Talking about the start of her second career, the Japanese author Chisako Wakatake says that she wanted to “take her mind off things” following the unexpected death of her husband. She started attending a course in creative writing – and stuck with it for eight years. Chisako Wakatake was 63 years old when her first novel “Ora ora de hitori igu mo” (I’ll live by myself) was published in Japan in 2017. For this first work she has now received the LiBeratur Award 2022, which is presented by the cultural association Litprom, during Frankfurt Book Fair – the first Japanese person to attain this honour in the history of the prize, which was first awarded in 1987.

Wakatake has already won two renowned prizes in Japan, one of which also constituted a premiere: she is the oldest winner to date of the Bungei Prize of the eponymous literary magazine; this was followed by the Akutagawa Prize for a rising author.

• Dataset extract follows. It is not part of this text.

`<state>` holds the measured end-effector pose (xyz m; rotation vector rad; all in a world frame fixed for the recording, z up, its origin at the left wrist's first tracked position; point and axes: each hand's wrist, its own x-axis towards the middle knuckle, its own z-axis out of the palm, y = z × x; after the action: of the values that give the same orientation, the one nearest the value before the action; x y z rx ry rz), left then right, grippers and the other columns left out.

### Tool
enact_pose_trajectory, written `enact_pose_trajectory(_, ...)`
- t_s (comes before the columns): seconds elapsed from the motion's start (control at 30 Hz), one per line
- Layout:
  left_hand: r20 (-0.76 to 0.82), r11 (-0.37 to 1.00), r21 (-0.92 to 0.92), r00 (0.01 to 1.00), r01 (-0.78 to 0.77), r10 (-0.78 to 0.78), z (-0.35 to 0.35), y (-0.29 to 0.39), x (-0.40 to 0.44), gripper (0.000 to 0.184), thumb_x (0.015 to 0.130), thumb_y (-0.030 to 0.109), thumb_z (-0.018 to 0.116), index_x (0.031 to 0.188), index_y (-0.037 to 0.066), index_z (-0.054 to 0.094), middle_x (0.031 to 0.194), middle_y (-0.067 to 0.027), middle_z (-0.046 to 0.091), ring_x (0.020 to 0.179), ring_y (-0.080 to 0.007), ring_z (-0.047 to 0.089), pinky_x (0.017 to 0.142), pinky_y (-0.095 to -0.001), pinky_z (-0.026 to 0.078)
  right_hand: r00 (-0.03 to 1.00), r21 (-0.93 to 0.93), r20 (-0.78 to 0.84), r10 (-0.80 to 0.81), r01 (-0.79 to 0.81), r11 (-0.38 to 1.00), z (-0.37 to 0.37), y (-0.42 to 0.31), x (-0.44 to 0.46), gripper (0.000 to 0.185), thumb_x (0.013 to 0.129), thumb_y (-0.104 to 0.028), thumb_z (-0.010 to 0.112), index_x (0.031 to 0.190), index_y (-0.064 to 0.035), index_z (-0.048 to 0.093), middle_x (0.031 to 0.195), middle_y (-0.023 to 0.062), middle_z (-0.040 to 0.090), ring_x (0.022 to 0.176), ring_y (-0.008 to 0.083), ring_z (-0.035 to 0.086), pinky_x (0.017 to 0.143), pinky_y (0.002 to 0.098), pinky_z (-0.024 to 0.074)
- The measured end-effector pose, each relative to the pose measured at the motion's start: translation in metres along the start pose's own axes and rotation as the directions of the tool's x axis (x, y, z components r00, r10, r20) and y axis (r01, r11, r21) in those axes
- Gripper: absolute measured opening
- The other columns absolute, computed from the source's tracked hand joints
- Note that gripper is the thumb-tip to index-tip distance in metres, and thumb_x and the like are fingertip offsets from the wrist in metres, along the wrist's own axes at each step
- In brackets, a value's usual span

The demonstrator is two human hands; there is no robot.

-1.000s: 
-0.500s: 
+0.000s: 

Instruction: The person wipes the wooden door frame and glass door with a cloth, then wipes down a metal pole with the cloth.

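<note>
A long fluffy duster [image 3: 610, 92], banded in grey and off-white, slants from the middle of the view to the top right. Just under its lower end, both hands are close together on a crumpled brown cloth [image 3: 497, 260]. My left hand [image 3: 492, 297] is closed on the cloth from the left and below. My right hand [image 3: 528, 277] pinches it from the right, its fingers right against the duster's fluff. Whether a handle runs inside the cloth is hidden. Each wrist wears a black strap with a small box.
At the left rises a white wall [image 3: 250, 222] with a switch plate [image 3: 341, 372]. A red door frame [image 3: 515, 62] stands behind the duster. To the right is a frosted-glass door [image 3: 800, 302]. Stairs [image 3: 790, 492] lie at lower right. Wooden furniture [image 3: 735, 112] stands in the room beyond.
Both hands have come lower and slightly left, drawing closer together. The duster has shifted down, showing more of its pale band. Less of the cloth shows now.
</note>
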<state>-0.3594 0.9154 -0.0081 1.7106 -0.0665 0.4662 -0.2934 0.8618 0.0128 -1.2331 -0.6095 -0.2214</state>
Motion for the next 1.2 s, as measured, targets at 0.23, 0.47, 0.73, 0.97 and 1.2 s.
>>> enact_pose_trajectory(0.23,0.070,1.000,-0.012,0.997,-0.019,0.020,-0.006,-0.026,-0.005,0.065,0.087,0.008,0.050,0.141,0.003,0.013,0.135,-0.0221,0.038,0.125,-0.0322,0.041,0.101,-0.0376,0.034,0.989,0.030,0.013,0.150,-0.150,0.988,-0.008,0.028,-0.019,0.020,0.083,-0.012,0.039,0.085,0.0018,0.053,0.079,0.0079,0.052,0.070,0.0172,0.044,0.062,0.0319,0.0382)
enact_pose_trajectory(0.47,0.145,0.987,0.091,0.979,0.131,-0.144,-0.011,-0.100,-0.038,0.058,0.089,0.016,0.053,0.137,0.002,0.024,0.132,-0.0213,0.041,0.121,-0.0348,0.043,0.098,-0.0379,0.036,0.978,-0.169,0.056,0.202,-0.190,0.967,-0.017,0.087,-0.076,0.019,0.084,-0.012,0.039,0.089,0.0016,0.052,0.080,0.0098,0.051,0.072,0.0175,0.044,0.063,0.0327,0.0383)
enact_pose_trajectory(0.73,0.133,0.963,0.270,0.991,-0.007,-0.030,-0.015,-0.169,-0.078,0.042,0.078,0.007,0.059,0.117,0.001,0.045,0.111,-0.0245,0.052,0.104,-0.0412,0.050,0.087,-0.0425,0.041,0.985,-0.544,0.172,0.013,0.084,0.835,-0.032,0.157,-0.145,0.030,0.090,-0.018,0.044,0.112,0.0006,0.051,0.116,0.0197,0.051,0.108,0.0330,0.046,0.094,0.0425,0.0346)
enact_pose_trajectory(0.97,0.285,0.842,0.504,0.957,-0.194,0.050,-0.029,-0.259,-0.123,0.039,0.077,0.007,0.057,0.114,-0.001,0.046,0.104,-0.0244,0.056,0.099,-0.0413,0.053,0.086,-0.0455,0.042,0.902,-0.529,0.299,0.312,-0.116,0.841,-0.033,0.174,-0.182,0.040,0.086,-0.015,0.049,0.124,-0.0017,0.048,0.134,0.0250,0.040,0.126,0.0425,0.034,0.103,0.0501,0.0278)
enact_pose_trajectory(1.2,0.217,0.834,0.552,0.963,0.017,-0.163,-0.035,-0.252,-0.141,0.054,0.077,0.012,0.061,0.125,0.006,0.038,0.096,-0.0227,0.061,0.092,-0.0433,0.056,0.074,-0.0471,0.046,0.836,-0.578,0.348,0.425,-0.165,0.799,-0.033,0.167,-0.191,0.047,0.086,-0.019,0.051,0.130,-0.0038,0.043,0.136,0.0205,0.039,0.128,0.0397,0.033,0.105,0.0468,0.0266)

A process of liberation that violently shakes the foundations of statements about society, identity and existence.
Explanation of LiBeratur Award jury

In her novel, the widow Momoko begins hearing voices from her past. They speak an old Japanese dialect, which for the German version was translated into the dialect spoken in the Ore Mountains. In creating the character of Momoko, the author shows that life is far from over even when one has reached an advanced age, and that some realisations or discoveries can in fact no be made until then. “No other work reflected the idea behind the prize – liberation as or in literature – more than this finely balanced, almost philosophical novel,” was the jury’s verdict. “The novel’s heroine Momoko, now in her mid-seventies, sets in motion with great linguistic skill, elegance, simplicity, profundity and huge wit a process of liberation that violently shakes the foundations of statements about society, identity and existence.”

Endowed with 3,000 euros, the LiBeratur Award makes literature from Africa, Asia, Latin America and the Arab region visible in the German-speaking world. It is funded by the Hessian Ministry of Higher Education, Research, Science and the Arts and the Kulturfonds Frankfurt Rhein-Main.